**Aim of the exercise:** Your answer must hold only the lines below from the line containing "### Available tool" through the line containing "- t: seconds", each reproduced exactly.

**Records shown:**
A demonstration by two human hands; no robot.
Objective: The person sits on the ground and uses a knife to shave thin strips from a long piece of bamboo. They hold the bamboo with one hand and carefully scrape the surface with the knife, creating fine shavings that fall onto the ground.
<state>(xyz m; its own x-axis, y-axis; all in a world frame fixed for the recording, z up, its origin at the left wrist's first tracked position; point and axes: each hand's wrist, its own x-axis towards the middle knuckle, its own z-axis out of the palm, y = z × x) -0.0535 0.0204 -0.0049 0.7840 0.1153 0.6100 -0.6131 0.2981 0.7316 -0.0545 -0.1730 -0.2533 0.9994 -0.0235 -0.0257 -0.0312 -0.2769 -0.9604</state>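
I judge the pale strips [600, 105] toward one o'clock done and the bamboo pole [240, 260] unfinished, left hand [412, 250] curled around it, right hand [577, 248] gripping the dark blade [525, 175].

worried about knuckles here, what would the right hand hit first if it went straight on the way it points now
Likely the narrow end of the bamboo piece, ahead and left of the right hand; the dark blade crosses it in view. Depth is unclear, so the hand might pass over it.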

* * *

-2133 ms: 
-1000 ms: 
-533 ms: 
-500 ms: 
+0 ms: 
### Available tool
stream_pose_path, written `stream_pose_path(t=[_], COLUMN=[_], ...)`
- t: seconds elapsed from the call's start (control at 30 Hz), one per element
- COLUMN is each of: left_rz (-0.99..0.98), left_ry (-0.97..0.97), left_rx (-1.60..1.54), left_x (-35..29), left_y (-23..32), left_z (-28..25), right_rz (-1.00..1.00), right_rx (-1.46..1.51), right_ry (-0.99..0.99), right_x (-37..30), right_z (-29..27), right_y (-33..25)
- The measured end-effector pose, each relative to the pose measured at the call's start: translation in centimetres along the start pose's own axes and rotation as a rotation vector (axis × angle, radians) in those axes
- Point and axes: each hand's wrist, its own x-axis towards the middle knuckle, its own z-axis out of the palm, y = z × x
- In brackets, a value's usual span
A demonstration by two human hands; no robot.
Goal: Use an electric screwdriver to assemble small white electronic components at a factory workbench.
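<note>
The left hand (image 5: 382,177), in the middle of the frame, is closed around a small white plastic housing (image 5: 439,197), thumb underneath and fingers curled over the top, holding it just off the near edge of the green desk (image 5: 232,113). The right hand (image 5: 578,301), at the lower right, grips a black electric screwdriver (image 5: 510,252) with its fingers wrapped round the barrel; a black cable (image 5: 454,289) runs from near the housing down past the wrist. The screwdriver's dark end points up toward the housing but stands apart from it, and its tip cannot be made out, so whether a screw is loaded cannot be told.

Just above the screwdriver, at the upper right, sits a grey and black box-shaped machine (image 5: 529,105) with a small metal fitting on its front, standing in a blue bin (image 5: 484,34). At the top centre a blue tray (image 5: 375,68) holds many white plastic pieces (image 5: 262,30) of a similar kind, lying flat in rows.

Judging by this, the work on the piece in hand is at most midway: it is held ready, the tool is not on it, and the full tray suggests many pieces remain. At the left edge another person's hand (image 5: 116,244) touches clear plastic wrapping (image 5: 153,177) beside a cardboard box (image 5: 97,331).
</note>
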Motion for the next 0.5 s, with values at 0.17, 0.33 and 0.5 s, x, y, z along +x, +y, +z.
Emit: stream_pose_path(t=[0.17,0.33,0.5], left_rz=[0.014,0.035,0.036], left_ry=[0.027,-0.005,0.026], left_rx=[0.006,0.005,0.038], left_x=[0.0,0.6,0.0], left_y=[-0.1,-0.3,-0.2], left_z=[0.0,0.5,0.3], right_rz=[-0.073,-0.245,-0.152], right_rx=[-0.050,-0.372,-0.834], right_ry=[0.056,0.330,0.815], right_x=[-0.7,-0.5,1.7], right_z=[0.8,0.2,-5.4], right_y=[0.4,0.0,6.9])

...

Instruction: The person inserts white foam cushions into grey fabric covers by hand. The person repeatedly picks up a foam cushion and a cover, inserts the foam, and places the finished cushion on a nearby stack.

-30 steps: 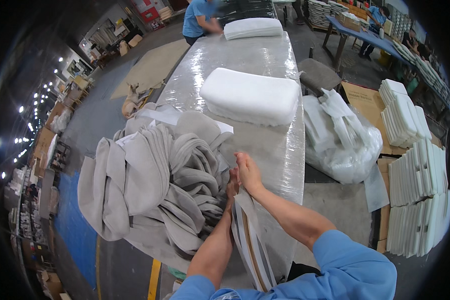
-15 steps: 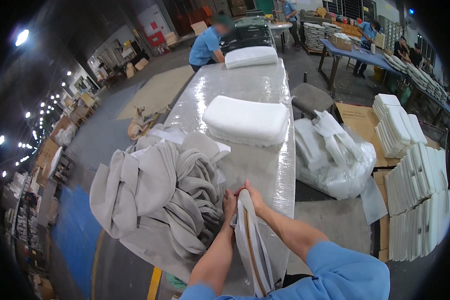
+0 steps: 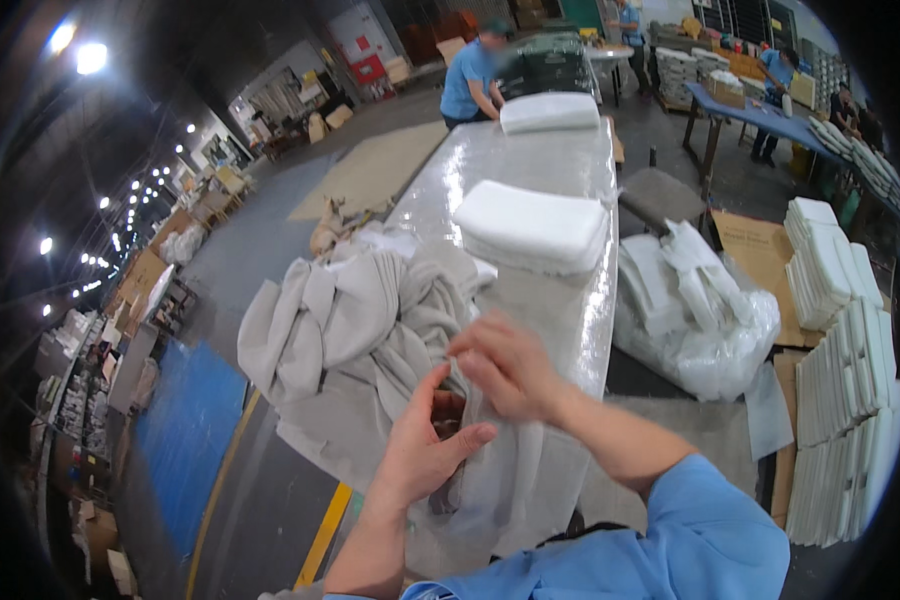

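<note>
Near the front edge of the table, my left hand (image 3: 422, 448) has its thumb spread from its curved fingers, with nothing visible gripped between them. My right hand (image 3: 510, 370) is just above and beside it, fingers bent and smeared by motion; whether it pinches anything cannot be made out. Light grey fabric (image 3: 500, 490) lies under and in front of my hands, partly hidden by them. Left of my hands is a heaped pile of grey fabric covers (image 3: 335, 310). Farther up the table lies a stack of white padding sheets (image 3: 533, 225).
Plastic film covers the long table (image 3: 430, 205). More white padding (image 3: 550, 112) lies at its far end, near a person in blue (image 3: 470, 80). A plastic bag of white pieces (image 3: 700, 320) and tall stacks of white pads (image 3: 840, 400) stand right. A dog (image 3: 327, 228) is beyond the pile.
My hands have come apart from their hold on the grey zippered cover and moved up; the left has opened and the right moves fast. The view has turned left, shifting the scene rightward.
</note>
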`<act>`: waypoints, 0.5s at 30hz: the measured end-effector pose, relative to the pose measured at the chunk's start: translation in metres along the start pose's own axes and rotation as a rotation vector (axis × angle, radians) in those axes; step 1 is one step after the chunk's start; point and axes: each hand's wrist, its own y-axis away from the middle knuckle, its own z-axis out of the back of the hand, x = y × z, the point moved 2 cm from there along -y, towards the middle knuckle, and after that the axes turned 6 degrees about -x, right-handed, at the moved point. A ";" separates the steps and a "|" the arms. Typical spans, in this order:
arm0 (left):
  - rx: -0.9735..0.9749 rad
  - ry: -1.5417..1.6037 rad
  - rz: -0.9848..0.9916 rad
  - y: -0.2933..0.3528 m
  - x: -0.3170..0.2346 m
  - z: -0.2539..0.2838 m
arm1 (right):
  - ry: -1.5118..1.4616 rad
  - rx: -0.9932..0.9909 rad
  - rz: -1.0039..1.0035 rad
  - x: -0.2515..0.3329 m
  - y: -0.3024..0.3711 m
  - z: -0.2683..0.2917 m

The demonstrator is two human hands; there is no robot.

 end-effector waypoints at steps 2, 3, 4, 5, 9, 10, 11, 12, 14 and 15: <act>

**Response to the task:**
### Available tool
stream_pose_path, written `stream_pose_path(t=[_], COLUMN=[_], ...)`
- t: seconds elapsed from the call's start (control at 30 Hz), one per element

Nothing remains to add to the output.